TASK STATEMENT =
Please copy every record below exactly, leaving out the pictures.

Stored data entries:

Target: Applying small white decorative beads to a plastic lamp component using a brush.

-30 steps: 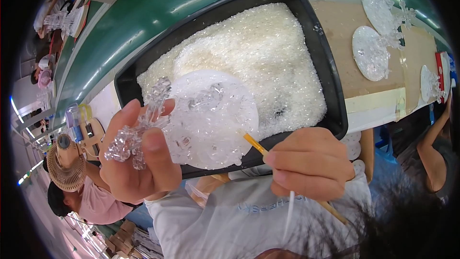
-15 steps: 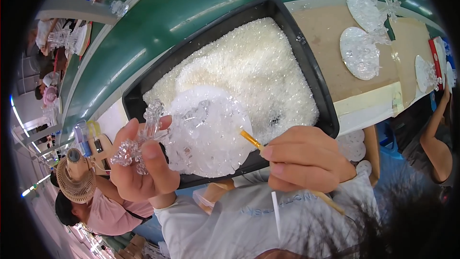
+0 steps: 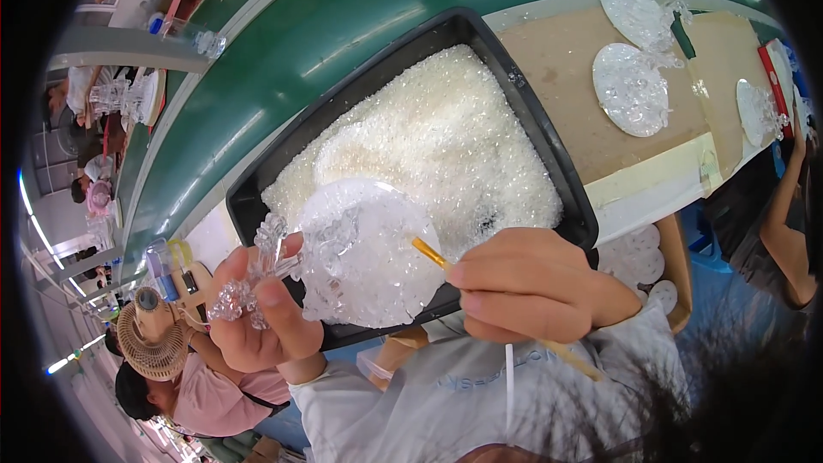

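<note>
Gripping a clear crystal ornament (image 3: pixel 343 257) low in the frame, the left hand (image 3: pixel 257 326) closes its thumb and fingers around the ornament's knobbly stem at lower left, so the round frosted disc of the piece stands up toward the centre, just over the near edge of the black tray (image 3: pixel 549 163). Right of centre, the right hand (image 3: pixel 531 287) is curled tight, pinching a thin yellow stick (image 3: pixel 429 253) between thumb and forefinger; the stick's tip touches the right side of the disc, and its other end pokes out below the hand toward the lower right. Both forearms come up from the lower edge in pale grey sleeves.

Behind the hands, the tray fills the middle of the frame and is heaped with small clear beads (image 3: pixel 437 137), with a bare dark patch near its right corner. It rests across the pale desk (image 3: pixel 566 69) and a green belt (image 3: pixel 326 43) that runs along the upper left. Farther off, at upper right, more finished round ornaments (image 3: pixel 630 90) lie flat on the desk. At lower left, another person in a pink top (image 3: pixel 219 399) sits beside a small fan (image 3: pixel 150 343).
</note>
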Motion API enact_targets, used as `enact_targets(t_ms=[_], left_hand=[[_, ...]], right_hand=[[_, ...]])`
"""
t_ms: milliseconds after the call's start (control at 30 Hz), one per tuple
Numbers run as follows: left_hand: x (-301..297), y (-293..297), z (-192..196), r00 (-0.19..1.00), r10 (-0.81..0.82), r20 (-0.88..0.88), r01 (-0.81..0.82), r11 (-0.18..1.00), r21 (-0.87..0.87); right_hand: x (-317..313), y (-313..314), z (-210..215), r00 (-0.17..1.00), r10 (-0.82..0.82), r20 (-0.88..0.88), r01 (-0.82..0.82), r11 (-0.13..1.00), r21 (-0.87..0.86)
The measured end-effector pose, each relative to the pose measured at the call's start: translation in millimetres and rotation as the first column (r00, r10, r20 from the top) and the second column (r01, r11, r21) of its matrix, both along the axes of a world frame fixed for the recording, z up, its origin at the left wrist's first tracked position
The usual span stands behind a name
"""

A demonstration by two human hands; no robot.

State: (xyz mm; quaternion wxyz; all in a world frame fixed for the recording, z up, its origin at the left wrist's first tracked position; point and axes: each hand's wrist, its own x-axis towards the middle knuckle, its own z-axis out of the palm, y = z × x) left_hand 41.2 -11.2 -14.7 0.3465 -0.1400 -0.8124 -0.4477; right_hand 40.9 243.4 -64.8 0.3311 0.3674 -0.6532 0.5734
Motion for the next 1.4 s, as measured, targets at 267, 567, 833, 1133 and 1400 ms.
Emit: enact_targets(t_ms=[267, 567, 833, 1133, 1400], left_hand=[[6, 0, 1, 1.0, -0.005, 0.024, 0.006, 0.998, -0.063], [3, -19, 23, 0.966, -0.246, 0.083, 0.258, 0.884, -0.391], [-7, -32, 24, 0.905, -0.418, 0.076, 0.405, 0.796, -0.45], [-6, -24, 46, 0.865, -0.492, 0.098, 0.448, 0.67, -0.592], [-14, -25, 42, 0.822, -0.566, 0.067, 0.494, 0.649, -0.578]], right_hand=[[-4, -7, 0, 0.997, -0.06, -0.038, 0.054, 0.988, -0.146], [0, 2, -3, 0.998, 0.055, 0.038, -0.05, 0.991, -0.122], [0, 1, -1, 0.996, 0.089, -0.008, -0.089, 0.98, -0.176], [3, 4, 3, 0.99, 0.141, -0.009, -0.14, 0.974, -0.18], [-3, 17, 3, 0.957, 0.288, 0.027, -0.281, 0.948, -0.147]])
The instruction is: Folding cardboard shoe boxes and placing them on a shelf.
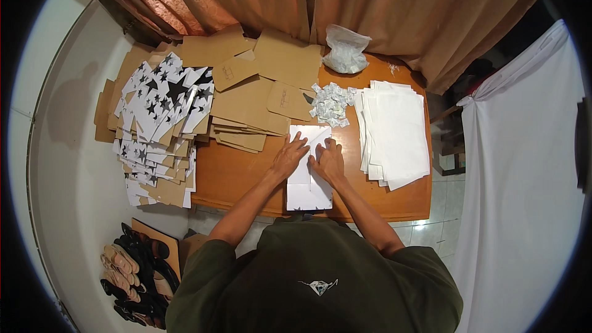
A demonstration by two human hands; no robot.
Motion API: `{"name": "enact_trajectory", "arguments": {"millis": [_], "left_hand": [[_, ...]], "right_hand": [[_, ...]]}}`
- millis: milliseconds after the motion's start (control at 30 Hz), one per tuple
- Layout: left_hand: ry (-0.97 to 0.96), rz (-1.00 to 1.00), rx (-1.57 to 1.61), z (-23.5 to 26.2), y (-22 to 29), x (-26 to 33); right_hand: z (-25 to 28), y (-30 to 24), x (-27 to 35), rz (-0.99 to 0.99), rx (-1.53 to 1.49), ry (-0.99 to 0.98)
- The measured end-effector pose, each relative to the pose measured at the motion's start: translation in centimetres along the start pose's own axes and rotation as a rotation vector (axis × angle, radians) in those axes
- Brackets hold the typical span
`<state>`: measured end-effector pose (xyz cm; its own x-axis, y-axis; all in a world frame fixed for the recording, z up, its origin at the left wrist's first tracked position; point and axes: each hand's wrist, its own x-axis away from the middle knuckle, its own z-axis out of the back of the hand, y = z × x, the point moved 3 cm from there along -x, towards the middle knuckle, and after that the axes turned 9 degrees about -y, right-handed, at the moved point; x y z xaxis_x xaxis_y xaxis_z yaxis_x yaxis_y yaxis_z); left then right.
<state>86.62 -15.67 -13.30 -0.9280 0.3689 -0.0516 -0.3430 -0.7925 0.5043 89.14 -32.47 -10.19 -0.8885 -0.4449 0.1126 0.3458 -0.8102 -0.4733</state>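
Note:
A white folded paper or card piece [301, 193] lies lengthwise before me at the table's front edge, with creases across it and dark star marks at its near end. My left hand [290, 158] rests on its left side, fingers stretched out toward the far end. On its right side presses my right hand [329, 161], its fingers somewhat bent but apart. Neither hand appears to grip anything. Just beyond the piece is a heap of small white packets [333, 103]. To the right lies a stack of white sheets [394, 132].
Brown cardboard pieces [246, 102] spread over the back left of the wooden table [246, 176]. Star-printed white pieces [166, 98] pile up at the far left. A clear plastic bag [345, 49] stands at the back by the curtain [394, 12]. Shoes [139, 271] sit on the lower left.

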Motion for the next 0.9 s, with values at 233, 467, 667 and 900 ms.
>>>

FINISHED EXERCISE =
Target: Applying small white decorative beads to a plastic lamp component using a brush.

-30 steps: 
-15 steps: 
+0 steps: 

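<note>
Gripping a clear crystal ornament (image 3: pixel 343 257) low in the frame, the left hand (image 3: pixel 257 326) closes its thumb and fingers around the ornament's knobbly stem at lower left, so the round frosted disc of the piece stands up toward the centre, just over the near edge of the black tray (image 3: pixel 549 163). Right of centre, the right hand (image 3: pixel 531 287) is curled tight, pinching a thin yellow stick (image 3: pixel 429 253) between thumb and forefinger; the stick's tip touches the right side of the disc, and its other end pokes out below the hand toward the lower right. Both forearms come up from the lower edge in pale grey sleeves.

Behind the hands, the tray fills the middle of the frame and is heaped with small clear beads (image 3: pixel 437 137), with a bare dark patch near its right corner. It rests across the pale desk (image 3: pixel 566 69) and a green belt (image 3: pixel 326 43) that runs along the upper left. Farther off, at upper right, more finished round ornaments (image 3: pixel 630 90) lie flat on the desk. At lower left, another person in a pink top (image 3: pixel 219 399) sits beside a small fan (image 3: pixel 150 343).
</note>
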Motion API enact_targets, used as `enact_targets(t_ms=[_], left_hand=[[_, ...]], right_hand=[[_, ...]])`
"""
t_ms: milliseconds after the call's start (control at 30 Hz), one per tuple
Numbers run as follows: left_hand: x (-301..297), y (-293..297), z (-192..196), r00 (-0.19..1.00), r10 (-0.81..0.82), r20 (-0.88..0.88), r01 (-0.81..0.82), r11 (-0.18..1.00), r21 (-0.87..0.87); right_hand: x (-317..313), y (-313..314), z (-210..215), r00 (-0.17..1.00), r10 (-0.82..0.82), r20 (-0.88..0.88), r01 (-0.82..0.82), r11 (-0.13..1.00), r21 (-0.87..0.86)
The measured end-effector pose, each relative to the pose measured at the call's start: translation in millimetres and rotation as the first column (r00, r10, r20 from the top) and the second column (r01, r11, r21) of its matrix, both along the axes of a world frame fixed for the recording, z up, its origin at the left wrist's first tracked position
The usual span stands behind a name
"""

A demonstration by two human hands; no robot.

State: (xyz mm; quaternion wxyz; all in a world frame fixed for the recording, z up, its origin at the left wrist's first tracked position; point and axes: each hand's wrist, its own x-axis towards the middle knuckle, its own z-axis out of the palm, y = z × x) left_hand 41.2 -11.2 -14.7 0.3465 -0.1400 -0.8124 -0.4477; right_hand 40.9 243.4 -64.8 0.3311 0.3674 -0.6532 0.5734
Motion for the next 1.4 s, as measured, targets at 267, 567, 833, 1133 and 1400 ms.
Emit: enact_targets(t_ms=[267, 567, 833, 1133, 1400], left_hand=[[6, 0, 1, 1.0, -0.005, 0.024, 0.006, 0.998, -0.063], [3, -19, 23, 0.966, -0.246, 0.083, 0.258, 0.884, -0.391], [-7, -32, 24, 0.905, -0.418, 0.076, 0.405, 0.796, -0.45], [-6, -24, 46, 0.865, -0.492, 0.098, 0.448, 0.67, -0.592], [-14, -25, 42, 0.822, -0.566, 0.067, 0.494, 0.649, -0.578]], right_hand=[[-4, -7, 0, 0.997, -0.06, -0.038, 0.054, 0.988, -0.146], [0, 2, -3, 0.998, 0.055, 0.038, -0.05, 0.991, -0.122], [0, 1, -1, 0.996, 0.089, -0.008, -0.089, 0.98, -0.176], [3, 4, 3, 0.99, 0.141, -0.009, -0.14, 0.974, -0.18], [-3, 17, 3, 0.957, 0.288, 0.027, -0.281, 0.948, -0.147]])
The instruction is: Folding cardboard shoe boxes and placing them on a shelf.
A demonstration by two human hands; no robot.
Motion API: `{"name": "enact_trajectory", "arguments": {"millis": [_], "left_hand": [[_, ...]], "right_hand": [[_, ...]]}}`
- millis: milliseconds after the motion's start (control at 30 Hz), one per tuple
- Layout: left_hand: ry (-0.97 to 0.96), rz (-1.00 to 1.00), rx (-1.57 to 1.61), z (-23.5 to 26.2), y (-22 to 29), x (-26 to 33); right_hand: z (-25 to 28), y (-30 to 24), x (-27 to 35), rz (-0.99 to 0.99), rx (-1.53 to 1.49), ry (-0.99 to 0.98)
- The measured end-effector pose, each relative to the pose measured at the motion's start: translation in centimetres along the start pose's own axes and rotation as a rotation vector (axis × angle, radians) in those axes
- Brackets hold the typical span
`<state>`: measured end-effector pose (xyz cm; its own x-axis, y-axis; all in a world frame fixed for the recording, z up, its origin at the left wrist's first tracked position; point and axes: each hand's wrist, its own x-axis away from the middle knuckle, its own z-axis out of the back of the hand, y = z × x, the point moved 3 cm from there along -x, towards the middle knuckle, and after that the axes turned 9 degrees about -y, right-handed, at the moved point; x y z xaxis_x xaxis_y xaxis_z yaxis_x yaxis_y yaxis_z); left then right.
<state>86.62 -15.67 -13.30 -0.9280 0.3689 -0.0516 -0.3430 -0.7925 0.5043 89.14 -32.47 -10.19 -0.8885 -0.4449 0.1126 0.3458 -0.8102 -0.4733</state>
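Note:
A white folded paper or card piece [301, 193] lies lengthwise before me at the table's front edge, with creases across it and dark star marks at its near end. My left hand [290, 158] rests on its left side, fingers stretched out toward the far end. On its right side presses my right hand [329, 161], its fingers somewhat bent but apart. Neither hand appears to grip anything. Just beyond the piece is a heap of small white packets [333, 103]. To the right lies a stack of white sheets [394, 132].
Brown cardboard pieces [246, 102] spread over the back left of the wooden table [246, 176]. Star-printed white pieces [166, 98] pile up at the far left. A clear plastic bag [345, 49] stands at the back by the curtain [394, 12]. Shoes [139, 271] sit on the lower left.
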
Motion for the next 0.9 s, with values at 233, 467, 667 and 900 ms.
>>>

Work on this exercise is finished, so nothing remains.